CrunchLabs LLC
- Founded: March 30, 2022; 4 years ago
- Founder: Mark Rober
- Headquarters: Sunnyvale, California, U.S.
- Key people: Jim E Lee (President, COO) Rachele Harmuth (CPO) Scott Lewers (CCO)
- Website: crunchlabs.com

= CrunchLabs =

Educational technology company

CrunchLabs LLC is an educational technology company founded by American YouTuber and engineer Mark Rober in 2022. They primarily create subscription-based educational kits for children.

== History ==
CrunchLabs LLC was co-founded in 2022 by Mark Rober along with Jim E Lee as president and CEO, to create and sell STEM learning kits for kids.

In April 2024, CrunchLabs launched Hack Pack, a coding and robotics product for teens and adults.

In November 2024, CrunchLabs announced Space Selfie, a service in which a satellite will display a user-uploaded photo, and a photo of the satellite will be taken over a specified location and sent to the user.

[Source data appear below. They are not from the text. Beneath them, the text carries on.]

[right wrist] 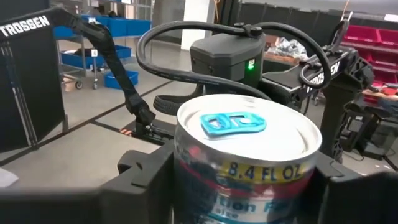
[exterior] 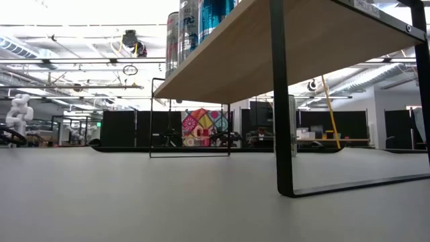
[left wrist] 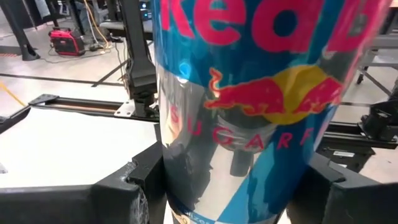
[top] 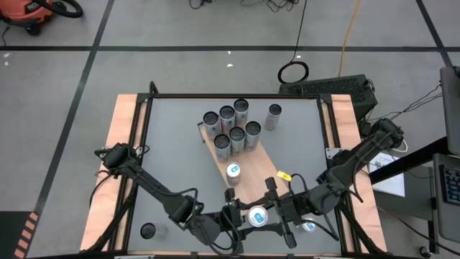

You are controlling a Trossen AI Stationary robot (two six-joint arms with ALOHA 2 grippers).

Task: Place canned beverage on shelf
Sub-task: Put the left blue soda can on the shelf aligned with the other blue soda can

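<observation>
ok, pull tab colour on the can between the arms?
Blue pull tab on a silver lid; right wrist view shows it best.

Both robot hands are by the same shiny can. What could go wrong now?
1. The left hand grips the blue and silver drink can while the right hand is right against it too; a tug could tip it.
2. A lone silver-topped can stands on the light-brown wooden shelf just ahead; the carried can might knock it over.
</observation>
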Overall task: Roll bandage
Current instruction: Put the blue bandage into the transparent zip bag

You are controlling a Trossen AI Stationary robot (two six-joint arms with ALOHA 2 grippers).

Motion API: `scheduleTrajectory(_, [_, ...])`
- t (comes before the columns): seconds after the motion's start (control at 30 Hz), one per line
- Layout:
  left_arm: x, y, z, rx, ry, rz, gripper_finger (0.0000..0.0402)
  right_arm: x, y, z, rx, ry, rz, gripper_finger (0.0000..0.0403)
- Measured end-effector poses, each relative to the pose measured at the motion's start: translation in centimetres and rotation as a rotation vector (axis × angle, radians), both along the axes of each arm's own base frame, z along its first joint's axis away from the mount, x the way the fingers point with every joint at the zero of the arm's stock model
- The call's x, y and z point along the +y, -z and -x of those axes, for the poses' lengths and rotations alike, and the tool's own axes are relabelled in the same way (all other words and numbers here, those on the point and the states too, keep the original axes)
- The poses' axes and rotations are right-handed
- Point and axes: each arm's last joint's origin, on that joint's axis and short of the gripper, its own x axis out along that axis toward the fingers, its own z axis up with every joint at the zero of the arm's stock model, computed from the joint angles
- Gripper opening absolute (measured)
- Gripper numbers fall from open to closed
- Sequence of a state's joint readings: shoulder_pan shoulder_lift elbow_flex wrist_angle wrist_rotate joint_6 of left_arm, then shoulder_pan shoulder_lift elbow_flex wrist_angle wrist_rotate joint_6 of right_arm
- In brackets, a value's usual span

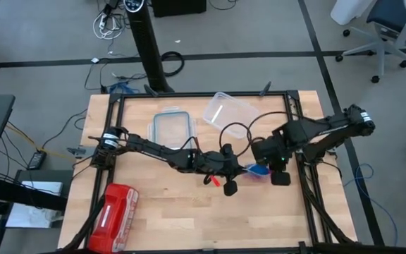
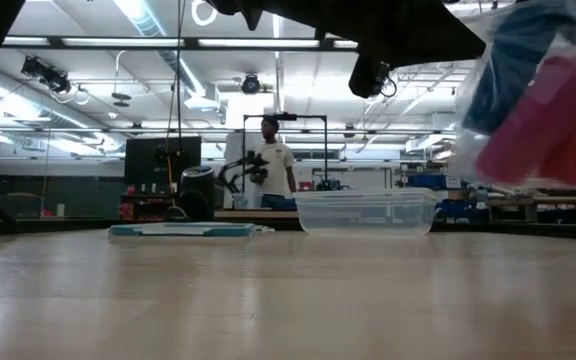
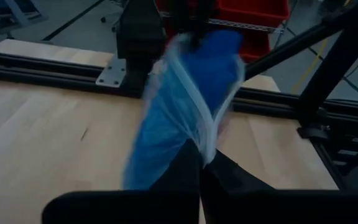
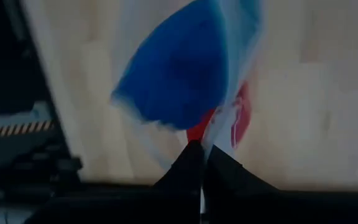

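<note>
From above, both dark arms meet over the middle of the pale wooden bench (image 1: 189, 219). The left gripper (image 1: 225, 178) and right gripper (image 1: 279, 171) hold a clear plastic bag (image 1: 258, 171) between them, a patch of blue showing inside. A clear container (image 1: 230, 111) and its lid (image 1: 175, 127) lie toward the back; a red zip pouch (image 1: 115, 216) lies near the front left.

At bench height, the bag (image 2: 538, 95) hangs above the wood, blurred, blue over pinkish red.

The left wrist view shows the fingers (image 3: 188, 171) pressed together on filmy, crinkled plastic around the blue bandage (image 3: 179, 106).

The right wrist view shows that arm's fingers (image 4: 197, 165) likewise pinched on the bag, soft blue fabric (image 4: 179, 71) above a red-pink roll (image 4: 238, 118).

Likely the step is freeing the bandage; next, the bag must be pulled open.
</note>
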State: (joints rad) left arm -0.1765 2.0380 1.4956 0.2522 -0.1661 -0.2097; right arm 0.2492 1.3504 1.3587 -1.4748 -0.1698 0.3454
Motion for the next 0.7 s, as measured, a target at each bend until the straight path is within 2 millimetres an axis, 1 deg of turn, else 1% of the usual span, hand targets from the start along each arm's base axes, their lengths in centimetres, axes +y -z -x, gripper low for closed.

The service is free to CrunchLabs subscribers. The satellite was launched from the Vandenberg Space Force Base, California on a SpaceX Falcon 9 rocket on January 14, 2025.

CrunchLabs sponsored a leg of Chess.com's 2024 Champions Chess Tour. In 2025, it was announced that CrunchLabs would be launching in India. Also in May 2025, a global licensing deal between CrunchLabs and Australian-owned toy company Moose Toys was announced. The same year it hired former Lionsgate executive Scott Lewers as its chief content officer (CCO).

As of September 2025, CrunchLabs is set to produce a competition show for Netflix, along with Jimmy Kimmel, to be hosted by Rober in 2026.